Andre Harrell, the influential R&B producer who founded Uptown Records and discovered Sean "Diddy" Combs, has died, Universal Music Group confirmed to CBS News. He was 59.
"UMG and the entire music industry have lost a truly visionary member of our community and we extend our deepest condolences to his family and loved ones," the record label said in a statement.
His ex-wife, Wendy Credle, told The New York Times the cause of death was heart failure.
Some of music's biggest stars, including John Legend and his mentor, Russell Simmons, paid tribute to Harrell and his legacy on social media.
"RIP Andre Harrell. Whether we knew it or not, he had such a huge influence on the R&B/hip-hop my generation grew up loving. He signed and mentored so many great artists, made so much great music happen, helped shape the culture," Legend wrote.
Usher posted a photo on Instagram with him, Harrell and Combs, writing "You were the beginning for so many and a genuine positive energy through it all ... I salute you KING!"
Born in the Bronx, Harrell's career started as part of the rap duo Dr. Jeckyll and Mr. Hyde in the early 1980s. According to Entertainment Tonight, in 1983 he teamed up with Russell Simmons, founder of Def Jam Records, working his way up the label. Harrell founded Uptown Records in 1986.

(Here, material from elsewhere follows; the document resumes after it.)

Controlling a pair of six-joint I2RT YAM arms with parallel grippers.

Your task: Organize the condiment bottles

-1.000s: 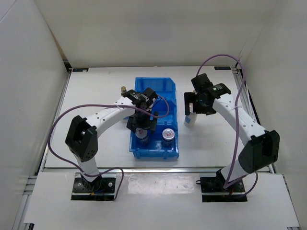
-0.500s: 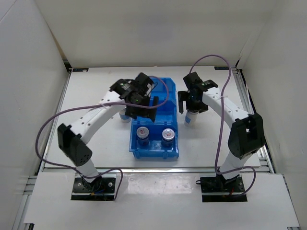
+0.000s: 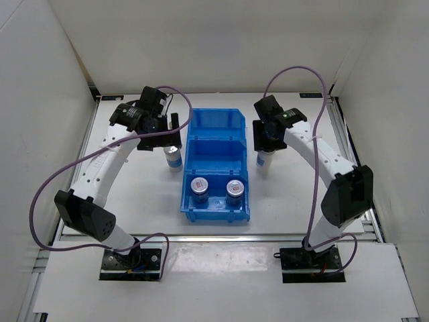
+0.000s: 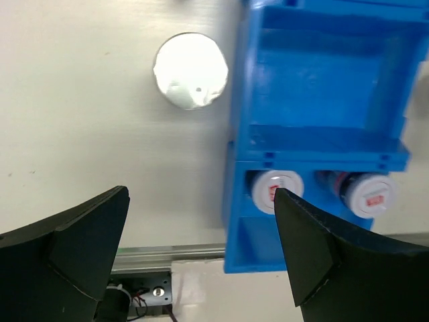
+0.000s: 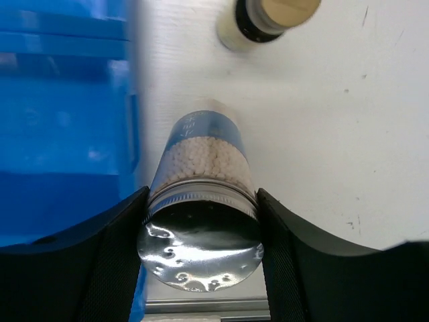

At Uptown Records, he hired Combs as an intern, later giving him his big break. Harrell also signed Mary J. Blige, among others. Combs was eventually fired from Uptown and went on to launch Bad Boy Records in 1993. The two later reconciled and remained longtime friends.
In 1995, Harrell was appointed chief executive officer of Motown. He was also a producer on films like "Strictly Business" and "Honey," among others.
In December, BET announced it was creating a three-part scripted miniseries about Harrell's life. BET said Saturday that it plans to continue to move forward with the miniseries, according to Variety.